TASK REQUIREMENTS >> The whole listing is to be written out again exactly; the pictures are not.

━━ DATA BLOCK

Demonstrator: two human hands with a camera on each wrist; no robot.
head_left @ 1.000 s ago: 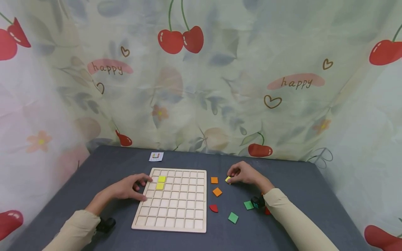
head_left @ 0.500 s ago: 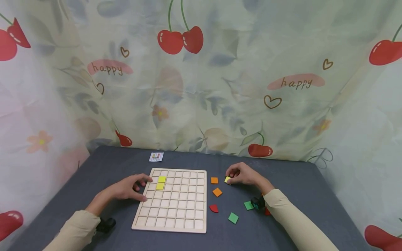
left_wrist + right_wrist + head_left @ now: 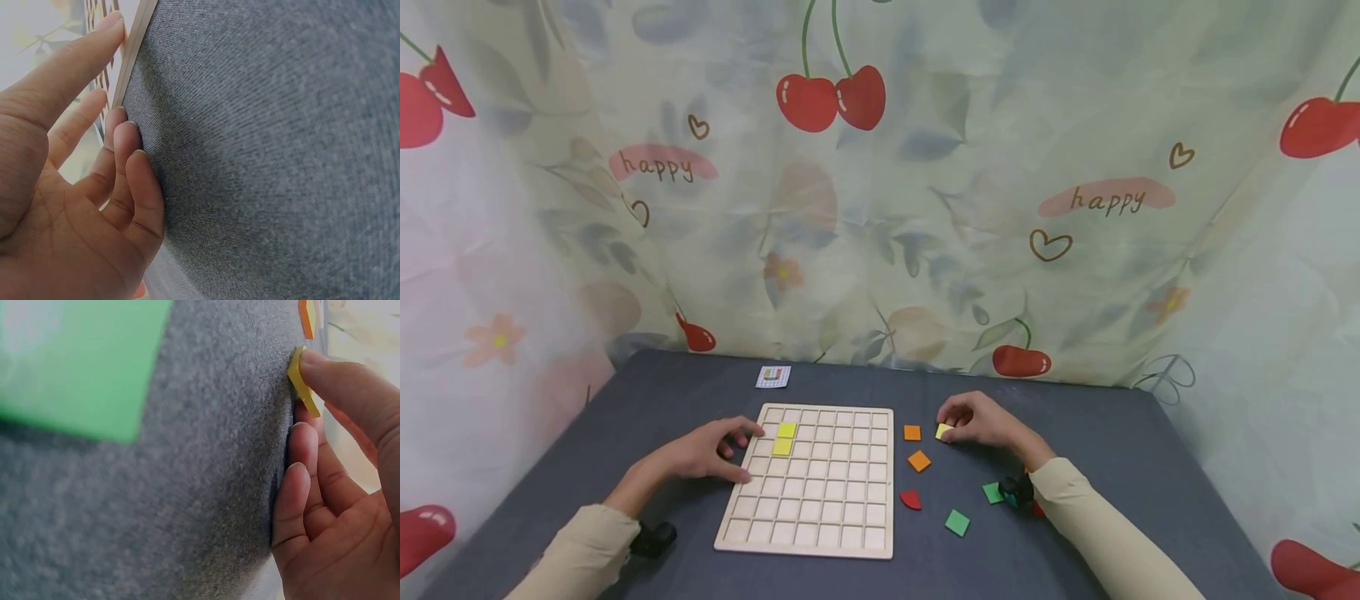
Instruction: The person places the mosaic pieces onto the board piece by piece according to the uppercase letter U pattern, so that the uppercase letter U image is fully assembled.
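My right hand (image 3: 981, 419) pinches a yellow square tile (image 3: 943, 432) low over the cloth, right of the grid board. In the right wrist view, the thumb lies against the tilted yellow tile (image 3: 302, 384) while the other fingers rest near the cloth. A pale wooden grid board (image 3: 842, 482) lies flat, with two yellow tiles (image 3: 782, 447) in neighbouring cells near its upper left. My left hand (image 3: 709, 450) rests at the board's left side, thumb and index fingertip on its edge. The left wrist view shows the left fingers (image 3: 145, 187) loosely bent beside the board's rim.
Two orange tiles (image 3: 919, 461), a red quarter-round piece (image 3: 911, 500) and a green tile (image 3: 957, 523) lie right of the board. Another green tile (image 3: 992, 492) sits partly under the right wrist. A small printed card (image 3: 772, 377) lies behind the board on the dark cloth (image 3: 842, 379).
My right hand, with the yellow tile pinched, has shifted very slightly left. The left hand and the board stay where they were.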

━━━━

SOLUTION TO THIS PROBLEM >>
Demonstrator: two human hands with a camera on each wrist; no robot.
head_left @ 1.000 s ago: 
head_left @ 0.500 s ago: 
left_wrist + right_wrist + head_left @ now: 
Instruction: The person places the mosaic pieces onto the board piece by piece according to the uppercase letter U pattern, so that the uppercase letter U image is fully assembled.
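My right hand (image 3: 981, 419) pinches a yellow square tile (image 3: 943, 432) low over the cloth, right of the grid board. In the right wrist view, the thumb lies against the tilted yellow tile (image 3: 302, 384) while the other fingers rest near the cloth. A pale wooden grid board (image 3: 842, 482) lies flat, with two yellow tiles (image 3: 782, 447) in neighbouring cells near its upper left. My left hand (image 3: 709, 450) rests at the board's left side, thumb and index fingertip on its edge. The left wrist view shows the left fingers (image 3: 145, 187) loosely bent beside the board's rim.
Two orange tiles (image 3: 919, 461), a red quarter-round piece (image 3: 911, 500) and a green tile (image 3: 957, 523) lie right of the board. Another green tile (image 3: 992, 492) sits partly under the right wrist. A small printed card (image 3: 772, 377) lies behind the board on the dark cloth (image 3: 842, 379).
My right hand, with the yellow tile pinched, has shifted very slightly left. The left hand and the board stay where they were.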

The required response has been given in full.